** Your goal **
All of the records should be given again exactly as they appear.
........
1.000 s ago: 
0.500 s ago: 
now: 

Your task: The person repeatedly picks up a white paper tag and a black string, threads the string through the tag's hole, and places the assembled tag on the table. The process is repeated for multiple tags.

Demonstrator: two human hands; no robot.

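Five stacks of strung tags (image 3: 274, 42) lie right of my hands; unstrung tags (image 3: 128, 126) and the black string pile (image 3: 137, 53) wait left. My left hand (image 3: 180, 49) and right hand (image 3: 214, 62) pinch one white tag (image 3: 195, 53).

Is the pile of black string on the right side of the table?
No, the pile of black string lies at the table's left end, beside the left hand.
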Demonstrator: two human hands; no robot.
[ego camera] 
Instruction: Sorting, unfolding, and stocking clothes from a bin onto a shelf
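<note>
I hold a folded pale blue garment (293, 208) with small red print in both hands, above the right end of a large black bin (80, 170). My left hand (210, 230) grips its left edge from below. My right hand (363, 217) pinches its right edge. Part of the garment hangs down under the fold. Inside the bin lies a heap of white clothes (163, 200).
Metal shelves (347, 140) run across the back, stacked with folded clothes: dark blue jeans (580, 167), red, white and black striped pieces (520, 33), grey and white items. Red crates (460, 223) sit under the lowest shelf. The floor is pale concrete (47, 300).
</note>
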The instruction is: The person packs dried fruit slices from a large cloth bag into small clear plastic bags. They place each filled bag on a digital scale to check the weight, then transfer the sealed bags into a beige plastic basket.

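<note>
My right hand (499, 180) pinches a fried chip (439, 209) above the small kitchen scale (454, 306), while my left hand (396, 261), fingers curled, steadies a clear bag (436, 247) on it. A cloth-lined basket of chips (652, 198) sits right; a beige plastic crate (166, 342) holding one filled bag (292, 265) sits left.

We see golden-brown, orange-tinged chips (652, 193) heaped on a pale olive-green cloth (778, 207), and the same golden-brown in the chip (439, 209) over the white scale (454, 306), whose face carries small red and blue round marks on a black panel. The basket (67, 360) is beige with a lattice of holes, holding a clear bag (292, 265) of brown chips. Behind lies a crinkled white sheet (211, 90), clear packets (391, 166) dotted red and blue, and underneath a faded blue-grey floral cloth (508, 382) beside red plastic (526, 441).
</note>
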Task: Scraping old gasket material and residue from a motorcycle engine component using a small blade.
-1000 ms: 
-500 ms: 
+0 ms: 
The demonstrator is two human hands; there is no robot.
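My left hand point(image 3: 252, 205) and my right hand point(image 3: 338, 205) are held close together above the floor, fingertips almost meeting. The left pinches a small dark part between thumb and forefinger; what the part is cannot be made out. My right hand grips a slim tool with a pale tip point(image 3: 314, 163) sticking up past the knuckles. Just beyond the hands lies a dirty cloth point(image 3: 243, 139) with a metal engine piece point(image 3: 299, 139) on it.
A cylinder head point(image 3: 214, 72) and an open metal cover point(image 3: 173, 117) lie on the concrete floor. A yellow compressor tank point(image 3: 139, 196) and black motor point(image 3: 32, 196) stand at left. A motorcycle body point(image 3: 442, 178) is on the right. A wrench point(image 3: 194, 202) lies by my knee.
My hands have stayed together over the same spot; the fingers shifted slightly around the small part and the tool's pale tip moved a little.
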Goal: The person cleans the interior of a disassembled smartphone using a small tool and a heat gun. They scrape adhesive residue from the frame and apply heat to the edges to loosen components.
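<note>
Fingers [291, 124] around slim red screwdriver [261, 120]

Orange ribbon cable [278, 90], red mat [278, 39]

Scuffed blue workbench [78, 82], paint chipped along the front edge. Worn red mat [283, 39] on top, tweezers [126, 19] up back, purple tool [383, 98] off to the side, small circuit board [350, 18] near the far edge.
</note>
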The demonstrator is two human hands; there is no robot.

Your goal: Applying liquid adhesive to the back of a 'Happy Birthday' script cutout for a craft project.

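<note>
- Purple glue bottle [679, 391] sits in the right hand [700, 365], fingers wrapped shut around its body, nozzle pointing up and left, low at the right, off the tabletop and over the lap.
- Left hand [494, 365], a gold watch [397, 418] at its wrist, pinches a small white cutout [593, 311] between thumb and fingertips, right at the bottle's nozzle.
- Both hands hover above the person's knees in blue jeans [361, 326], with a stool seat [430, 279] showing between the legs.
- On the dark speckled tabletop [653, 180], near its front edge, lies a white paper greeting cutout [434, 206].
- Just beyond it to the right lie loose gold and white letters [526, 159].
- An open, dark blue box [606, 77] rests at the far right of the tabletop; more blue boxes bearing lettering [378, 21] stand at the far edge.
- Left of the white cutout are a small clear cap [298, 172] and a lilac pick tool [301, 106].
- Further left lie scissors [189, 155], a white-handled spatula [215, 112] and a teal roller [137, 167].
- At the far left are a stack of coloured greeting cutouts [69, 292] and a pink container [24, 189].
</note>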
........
** Response to the exercise **
1.000 s ago: 
0.500 s ago: 
now: 

Your task: The person repeatedly picks up a white paper tag and a black string, threads the string through the tag's hole, and places the assembled tag on the table. The process is repeated for multiple tags.

Demonstrator: two human hands; no robot.

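Five stacks of strung tags (image 3: 274, 42) lie right of my hands; unstrung tags (image 3: 128, 126) and the black string pile (image 3: 137, 53) wait left. My left hand (image 3: 180, 49) and right hand (image 3: 214, 62) pinch one white tag (image 3: 195, 53).

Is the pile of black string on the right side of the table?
No, the pile of black string lies at the table's left end, beside the left hand.
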Demonstrator: two human hands; no robot.
[ego camera] 
Instruction: Sorting, unfolding, and stocking clothes from a bin onto a shelf
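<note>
I hold a folded pale blue garment (293, 208) with small red print in both hands, above the right end of a large black bin (80, 170). My left hand (210, 230) grips its left edge from below. My right hand (363, 217) pinches its right edge. Part of the garment hangs down under the fold. Inside the bin lies a heap of white clothes (163, 200).
Metal shelves (347, 140) run across the back, stacked with folded clothes: dark blue jeans (580, 167), red, white and black striped pieces (520, 33), grey and white items. Red crates (460, 223) sit under the lowest shelf. The floor is pale concrete (47, 300).
</note>
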The instruction is: The person packs dried fruit slices from a large cloth bag into small clear plastic bags. They place each filled bag on a digital scale to check the weight, then transfer the sealed bags into a beige plastic basket.

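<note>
My right hand (499, 180) pinches a fried chip (439, 209) above the small kitchen scale (454, 306), while my left hand (396, 261), fingers curled, steadies a clear bag (436, 247) on it. A cloth-lined basket of chips (652, 198) sits right; a beige plastic crate (166, 342) holding one filled bag (292, 265) sits left.

We see golden-brown, orange-tinged chips (652, 193) heaped on a pale olive-green cloth (778, 207), and the same golden-brown in the chip (439, 209) over the white scale (454, 306), whose face carries small red and blue round marks on a black panel. The basket (67, 360) is beige with a lattice of holes, holding a clear bag (292, 265) of brown chips. Behind lies a crinkled white sheet (211, 90), clear packets (391, 166) dotted red and blue, and underneath a faded blue-grey floral cloth (508, 382) beside red plastic (526, 441).
</note>
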Task: Scraping old gasket material and residue from a motorcycle engine component using a small blade.
-1000 ms: 
-500 ms: 
+0 ms: 
The demonstrator is two human hands; there is no robot.
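My left hand point(image 3: 252, 205) and my right hand point(image 3: 338, 205) are held close together above the floor, fingertips almost meeting. The left pinches a small dark part between thumb and forefinger; what the part is cannot be made out. My right hand grips a slim tool with a pale tip point(image 3: 314, 163) sticking up past the knuckles. Just beyond the hands lies a dirty cloth point(image 3: 243, 139) with a metal engine piece point(image 3: 299, 139) on it.
A cylinder head point(image 3: 214, 72) and an open metal cover point(image 3: 173, 117) lie on the concrete floor. A yellow compressor tank point(image 3: 139, 196) and black motor point(image 3: 32, 196) stand at left. A motorcycle body point(image 3: 442, 178) is on the right. A wrench point(image 3: 194, 202) lies by my knee.
My hands have stayed together over the same spot; the fingers shifted slightly around the small part and the tool's pale tip moved a little.
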Goal: The person cleans the interior of a disassembled smartphone using a small tool and a heat gun. They scrape adhesive residue from the frame and apply heat to the edges to loosen components.
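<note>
Fingers [291, 124] around slim red screwdriver [261, 120]

Orange ribbon cable [278, 90], red mat [278, 39]

Scuffed blue workbench [78, 82], paint chipped along the front edge. Worn red mat [283, 39] on top, tweezers [126, 19] up back, purple tool [383, 98] off to the side, small circuit board [350, 18] near the far edge.
</note>
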The demonstrator is two human hands; there is no robot.

Your goal: Applying liquid adhesive to the back of a 'Happy Birthday' script cutout for a craft project.

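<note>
- Purple glue bottle [679, 391] sits in the right hand [700, 365], fingers wrapped shut around its body, nozzle pointing up and left, low at the right, off the tabletop and over the lap.
- Left hand [494, 365], a gold watch [397, 418] at its wrist, pinches a small white cutout [593, 311] between thumb and fingertips, right at the bottle's nozzle.
- Both hands hover above the person's knees in blue jeans [361, 326], with a stool seat [430, 279] showing between the legs.
- On the dark speckled tabletop [653, 180], near its front edge, lies a white paper greeting cutout [434, 206].
- Just beyond it to the right lie loose gold and white letters [526, 159].
- An open, dark blue box [606, 77] rests at the far right of the tabletop; more blue boxes bearing lettering [378, 21] stand at the far edge.
- Left of the white cutout are a small clear cap [298, 172] and a lilac pick tool [301, 106].
- Further left lie scissors [189, 155], a white-handled spatula [215, 112] and a teal roller [137, 167].
- At the far left are a stack of coloured greeting cutouts [69, 292] and a pink container [24, 189].
</note>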

That concludes the exercise.